上:アマミホシゾラフグ(全長約10 cm)
下:砂煙を巻き上げてヒレで谷を掘り進めるオス
図2.
上:水中撮影したミステリーサークル(直径約2 m)
中:水中映像から構築してデジタルデータ化した3Dモデル
下:3Dデータを3Dプリンターで出力した実物大のミステリーサークルの模型
掲載誌・論文タイトル・著者
Scientific data
3D model of the geometric nest structure, the “mystery circle,” constructed by pufferfish
Hiroshi Kawase, Yuki Kitajima, and Daisuke Iwai
論文のダウンロード:https://www.nature.com/articles/ s41597-022-01466-4
3Dデータのダウンロード:https://doi.org/10.6084/m9.fgshare.c.5783702.v19
用語説明
- アマミホシゾラフグ
2014年に新種として記載されたフグ科シッポウフグ属の魚。全長約10 cmの小型種で、奄美大島周辺および沖縄で確認されている。
- 「ミステリーサークル」
もともと田畑で穀物が倒されてできる円形幾何学模様のことを示す言葉。
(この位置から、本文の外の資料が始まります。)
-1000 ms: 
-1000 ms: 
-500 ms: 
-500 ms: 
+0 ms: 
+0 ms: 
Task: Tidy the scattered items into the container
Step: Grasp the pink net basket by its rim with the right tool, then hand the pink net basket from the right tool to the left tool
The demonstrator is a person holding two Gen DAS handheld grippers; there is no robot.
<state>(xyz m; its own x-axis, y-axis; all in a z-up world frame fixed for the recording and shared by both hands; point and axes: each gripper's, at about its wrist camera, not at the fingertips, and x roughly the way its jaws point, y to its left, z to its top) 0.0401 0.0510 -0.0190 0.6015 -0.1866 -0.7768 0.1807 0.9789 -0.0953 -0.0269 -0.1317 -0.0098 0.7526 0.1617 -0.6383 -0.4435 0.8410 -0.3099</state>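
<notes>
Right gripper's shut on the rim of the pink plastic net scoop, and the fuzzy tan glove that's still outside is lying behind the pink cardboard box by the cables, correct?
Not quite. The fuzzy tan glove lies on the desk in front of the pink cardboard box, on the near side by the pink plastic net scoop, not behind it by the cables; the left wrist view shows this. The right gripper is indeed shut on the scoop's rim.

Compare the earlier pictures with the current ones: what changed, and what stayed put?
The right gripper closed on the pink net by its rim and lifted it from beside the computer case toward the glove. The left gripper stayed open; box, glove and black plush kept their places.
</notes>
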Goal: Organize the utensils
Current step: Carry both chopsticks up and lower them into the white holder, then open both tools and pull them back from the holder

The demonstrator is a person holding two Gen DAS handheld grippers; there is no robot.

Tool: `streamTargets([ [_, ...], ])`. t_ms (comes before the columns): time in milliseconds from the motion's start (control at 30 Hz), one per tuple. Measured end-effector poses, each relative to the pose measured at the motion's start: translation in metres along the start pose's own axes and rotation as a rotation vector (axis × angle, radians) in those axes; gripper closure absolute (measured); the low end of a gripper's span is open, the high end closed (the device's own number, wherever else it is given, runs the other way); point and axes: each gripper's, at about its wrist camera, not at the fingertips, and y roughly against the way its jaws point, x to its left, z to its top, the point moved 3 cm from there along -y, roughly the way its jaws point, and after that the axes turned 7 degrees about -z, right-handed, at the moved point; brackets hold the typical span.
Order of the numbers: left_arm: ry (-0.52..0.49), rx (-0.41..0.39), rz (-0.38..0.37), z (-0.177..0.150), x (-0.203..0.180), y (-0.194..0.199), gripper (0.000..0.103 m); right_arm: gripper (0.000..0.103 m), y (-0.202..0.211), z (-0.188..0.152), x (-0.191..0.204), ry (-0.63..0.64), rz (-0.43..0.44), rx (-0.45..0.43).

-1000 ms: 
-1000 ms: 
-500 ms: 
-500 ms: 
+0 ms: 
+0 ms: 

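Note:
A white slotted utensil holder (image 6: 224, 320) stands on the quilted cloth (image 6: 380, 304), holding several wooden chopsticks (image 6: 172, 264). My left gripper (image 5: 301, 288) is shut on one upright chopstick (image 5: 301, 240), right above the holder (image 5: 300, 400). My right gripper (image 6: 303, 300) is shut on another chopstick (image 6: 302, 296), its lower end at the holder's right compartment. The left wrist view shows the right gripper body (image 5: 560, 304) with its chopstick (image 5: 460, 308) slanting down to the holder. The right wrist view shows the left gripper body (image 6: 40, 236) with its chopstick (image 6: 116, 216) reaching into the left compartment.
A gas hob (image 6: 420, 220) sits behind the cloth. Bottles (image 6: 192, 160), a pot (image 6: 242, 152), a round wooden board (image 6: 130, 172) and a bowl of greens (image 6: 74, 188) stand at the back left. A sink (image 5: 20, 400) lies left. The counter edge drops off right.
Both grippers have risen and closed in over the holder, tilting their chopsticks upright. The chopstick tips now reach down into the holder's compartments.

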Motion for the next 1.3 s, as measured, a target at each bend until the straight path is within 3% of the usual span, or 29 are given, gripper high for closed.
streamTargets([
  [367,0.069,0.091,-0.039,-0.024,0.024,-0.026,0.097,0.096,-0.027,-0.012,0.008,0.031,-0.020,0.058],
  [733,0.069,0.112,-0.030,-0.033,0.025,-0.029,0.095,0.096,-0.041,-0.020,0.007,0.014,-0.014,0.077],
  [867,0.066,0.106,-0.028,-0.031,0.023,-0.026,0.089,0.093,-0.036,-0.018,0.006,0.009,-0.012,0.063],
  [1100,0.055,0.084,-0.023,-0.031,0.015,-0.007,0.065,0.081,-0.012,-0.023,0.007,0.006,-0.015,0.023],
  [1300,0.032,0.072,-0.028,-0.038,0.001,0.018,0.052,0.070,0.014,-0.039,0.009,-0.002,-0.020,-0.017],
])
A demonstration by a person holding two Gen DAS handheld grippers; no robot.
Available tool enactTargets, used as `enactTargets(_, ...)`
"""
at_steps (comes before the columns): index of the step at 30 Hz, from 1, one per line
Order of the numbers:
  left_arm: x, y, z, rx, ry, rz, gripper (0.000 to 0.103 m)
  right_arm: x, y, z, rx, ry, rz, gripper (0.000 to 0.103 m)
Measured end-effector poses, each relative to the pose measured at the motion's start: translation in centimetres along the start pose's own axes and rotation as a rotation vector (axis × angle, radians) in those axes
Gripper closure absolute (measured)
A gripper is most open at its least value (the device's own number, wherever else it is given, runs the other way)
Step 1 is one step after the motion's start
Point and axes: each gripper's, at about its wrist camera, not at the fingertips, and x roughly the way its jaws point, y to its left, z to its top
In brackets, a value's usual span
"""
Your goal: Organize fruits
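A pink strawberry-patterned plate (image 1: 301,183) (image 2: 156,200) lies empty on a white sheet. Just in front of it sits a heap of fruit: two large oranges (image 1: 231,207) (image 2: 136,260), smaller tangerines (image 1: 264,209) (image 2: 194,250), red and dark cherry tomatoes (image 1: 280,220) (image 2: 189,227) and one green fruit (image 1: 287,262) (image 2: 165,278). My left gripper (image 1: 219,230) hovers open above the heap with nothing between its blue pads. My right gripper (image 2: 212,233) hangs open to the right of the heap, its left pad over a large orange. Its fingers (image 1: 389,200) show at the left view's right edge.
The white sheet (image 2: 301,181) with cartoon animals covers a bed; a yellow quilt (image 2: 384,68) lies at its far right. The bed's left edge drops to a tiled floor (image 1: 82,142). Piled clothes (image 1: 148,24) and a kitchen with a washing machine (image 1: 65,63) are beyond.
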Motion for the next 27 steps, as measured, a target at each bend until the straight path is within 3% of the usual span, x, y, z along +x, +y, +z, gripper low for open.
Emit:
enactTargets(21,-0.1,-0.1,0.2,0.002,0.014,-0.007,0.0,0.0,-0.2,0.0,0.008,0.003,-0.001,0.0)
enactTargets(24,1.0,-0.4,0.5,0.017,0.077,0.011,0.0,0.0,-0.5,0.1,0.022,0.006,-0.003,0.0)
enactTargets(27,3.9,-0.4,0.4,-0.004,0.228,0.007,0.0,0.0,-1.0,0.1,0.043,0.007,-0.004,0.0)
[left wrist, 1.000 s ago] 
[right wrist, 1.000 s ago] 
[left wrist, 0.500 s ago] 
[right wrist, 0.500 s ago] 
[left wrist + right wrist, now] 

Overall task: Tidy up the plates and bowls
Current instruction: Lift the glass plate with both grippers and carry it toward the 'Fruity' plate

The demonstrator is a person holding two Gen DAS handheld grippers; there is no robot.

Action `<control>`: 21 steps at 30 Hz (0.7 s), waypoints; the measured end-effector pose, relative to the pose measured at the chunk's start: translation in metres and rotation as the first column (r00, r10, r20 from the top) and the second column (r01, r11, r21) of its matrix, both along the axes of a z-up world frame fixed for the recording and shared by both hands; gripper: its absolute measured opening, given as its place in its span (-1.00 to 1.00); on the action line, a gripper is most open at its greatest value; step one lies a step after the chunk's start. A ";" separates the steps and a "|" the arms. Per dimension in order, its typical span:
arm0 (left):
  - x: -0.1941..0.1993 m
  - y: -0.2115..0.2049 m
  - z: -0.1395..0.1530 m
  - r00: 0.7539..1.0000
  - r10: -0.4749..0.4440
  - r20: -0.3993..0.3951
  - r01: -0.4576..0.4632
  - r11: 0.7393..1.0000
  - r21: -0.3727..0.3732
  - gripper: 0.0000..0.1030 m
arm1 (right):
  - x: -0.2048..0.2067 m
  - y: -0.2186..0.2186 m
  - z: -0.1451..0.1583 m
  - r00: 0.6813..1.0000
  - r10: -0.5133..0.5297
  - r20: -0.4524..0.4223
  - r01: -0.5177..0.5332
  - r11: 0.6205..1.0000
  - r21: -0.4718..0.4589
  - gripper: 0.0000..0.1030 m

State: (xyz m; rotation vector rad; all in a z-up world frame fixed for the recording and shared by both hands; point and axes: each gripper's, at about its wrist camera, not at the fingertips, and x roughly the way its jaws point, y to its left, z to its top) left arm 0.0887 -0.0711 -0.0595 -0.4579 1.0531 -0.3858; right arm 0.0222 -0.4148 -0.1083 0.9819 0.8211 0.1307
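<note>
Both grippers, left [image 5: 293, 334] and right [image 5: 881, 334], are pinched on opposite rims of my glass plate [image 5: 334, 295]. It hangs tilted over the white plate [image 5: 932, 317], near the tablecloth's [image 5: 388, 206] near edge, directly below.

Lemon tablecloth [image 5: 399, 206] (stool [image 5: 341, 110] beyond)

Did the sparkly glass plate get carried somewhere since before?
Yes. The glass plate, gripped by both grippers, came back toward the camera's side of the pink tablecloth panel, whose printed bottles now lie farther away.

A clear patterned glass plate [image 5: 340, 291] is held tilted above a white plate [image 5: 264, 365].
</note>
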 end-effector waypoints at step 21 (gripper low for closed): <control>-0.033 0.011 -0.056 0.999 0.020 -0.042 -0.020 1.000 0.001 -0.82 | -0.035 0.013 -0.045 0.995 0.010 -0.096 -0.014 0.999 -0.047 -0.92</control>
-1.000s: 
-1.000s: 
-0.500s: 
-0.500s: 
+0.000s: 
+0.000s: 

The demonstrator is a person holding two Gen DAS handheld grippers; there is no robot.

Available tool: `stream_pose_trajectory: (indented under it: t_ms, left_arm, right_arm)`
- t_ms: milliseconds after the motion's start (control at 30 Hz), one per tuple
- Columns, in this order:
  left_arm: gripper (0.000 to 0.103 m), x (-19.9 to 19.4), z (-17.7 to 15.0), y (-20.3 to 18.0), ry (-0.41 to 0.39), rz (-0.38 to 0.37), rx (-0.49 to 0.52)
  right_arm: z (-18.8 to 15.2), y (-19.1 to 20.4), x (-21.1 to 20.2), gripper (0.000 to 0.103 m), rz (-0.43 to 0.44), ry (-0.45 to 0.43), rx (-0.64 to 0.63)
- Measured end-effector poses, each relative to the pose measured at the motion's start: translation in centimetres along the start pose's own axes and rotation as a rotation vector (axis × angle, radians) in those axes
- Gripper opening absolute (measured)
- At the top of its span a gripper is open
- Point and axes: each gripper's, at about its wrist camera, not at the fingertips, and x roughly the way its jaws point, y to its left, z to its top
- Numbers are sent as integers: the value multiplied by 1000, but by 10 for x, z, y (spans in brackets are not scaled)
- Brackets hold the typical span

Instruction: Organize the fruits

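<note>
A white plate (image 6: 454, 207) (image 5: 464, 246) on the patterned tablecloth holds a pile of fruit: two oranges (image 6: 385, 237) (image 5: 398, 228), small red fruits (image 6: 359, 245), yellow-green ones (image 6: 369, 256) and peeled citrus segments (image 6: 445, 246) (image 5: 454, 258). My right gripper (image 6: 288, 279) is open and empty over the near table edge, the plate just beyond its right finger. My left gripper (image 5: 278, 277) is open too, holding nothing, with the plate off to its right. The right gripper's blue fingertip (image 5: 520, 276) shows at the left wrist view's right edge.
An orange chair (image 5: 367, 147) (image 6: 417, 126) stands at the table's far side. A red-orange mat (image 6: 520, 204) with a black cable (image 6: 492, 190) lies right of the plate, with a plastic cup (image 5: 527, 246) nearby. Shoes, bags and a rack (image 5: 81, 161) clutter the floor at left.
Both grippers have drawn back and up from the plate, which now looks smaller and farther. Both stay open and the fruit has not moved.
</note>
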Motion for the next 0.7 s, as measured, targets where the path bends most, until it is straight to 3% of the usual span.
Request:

奄美大島の海底に出現する円形幾何学模様の構造物が見つかって以来、しばらく成因が不明であったため、地元ダイバーに「ミステリーサークル」と呼ばれてきたため、ここでもその名称を使用している。
- データペーパー
データそのものを記載して、そのデータを誰でも自由に利用できるようにする学術誌。 Scientific dataはSpringer Natureが発行するイギリスの科学誌で、オンラインで発行されている。
- バイオミメティクス(生物模倣技術)
生物が自分の体に持つ、あるいは体の外につくる構造や機能を模倣して、われわれの生活などに応用すること。
- 配偶者選択
異性による配偶相手のえり好みのこと。アマミホシゾラフグのオスは、産卵の前後のみ維持される特異な円形幾何学模様の構造物「ミステリーサークル」をつくることから、この大きさや精巧さなどが、メスがオスを選ぶ要因になっている(つまり、それらを優れたオスの指標としている)可能性がある。詳細については現在研究中である。
- 写真測量法
複数の視点から対象物を撮影した映像から3Dモデルを生成する手法(Structure from Motion、 SfM)。フォトグラメトリー(Photogrammetry)とも呼ばれている。
- ハニカム構造
ハチの巣に見られるような正六角形を隙間なく並べた構造。軽量で強度を持つ建築素材などに応用されている。
- プレーリードッグ
北米の草原地帯に生息するリス科の哺乳類で、地面に穴を掘って生活している。巣穴の片方は煙突型、もう一方はドーム型になっていることから風が吹くと煙突型の方が陰圧となり、巣穴の中が換気される仕組みになっている。
- Kawase et al. 2013
フグがつくるミステリーサークルについて初めて記載された論文で、世界中で大きな反響を呼んだ。その中で、ミステリーサークルの機能を検証するために流体実験も行っている。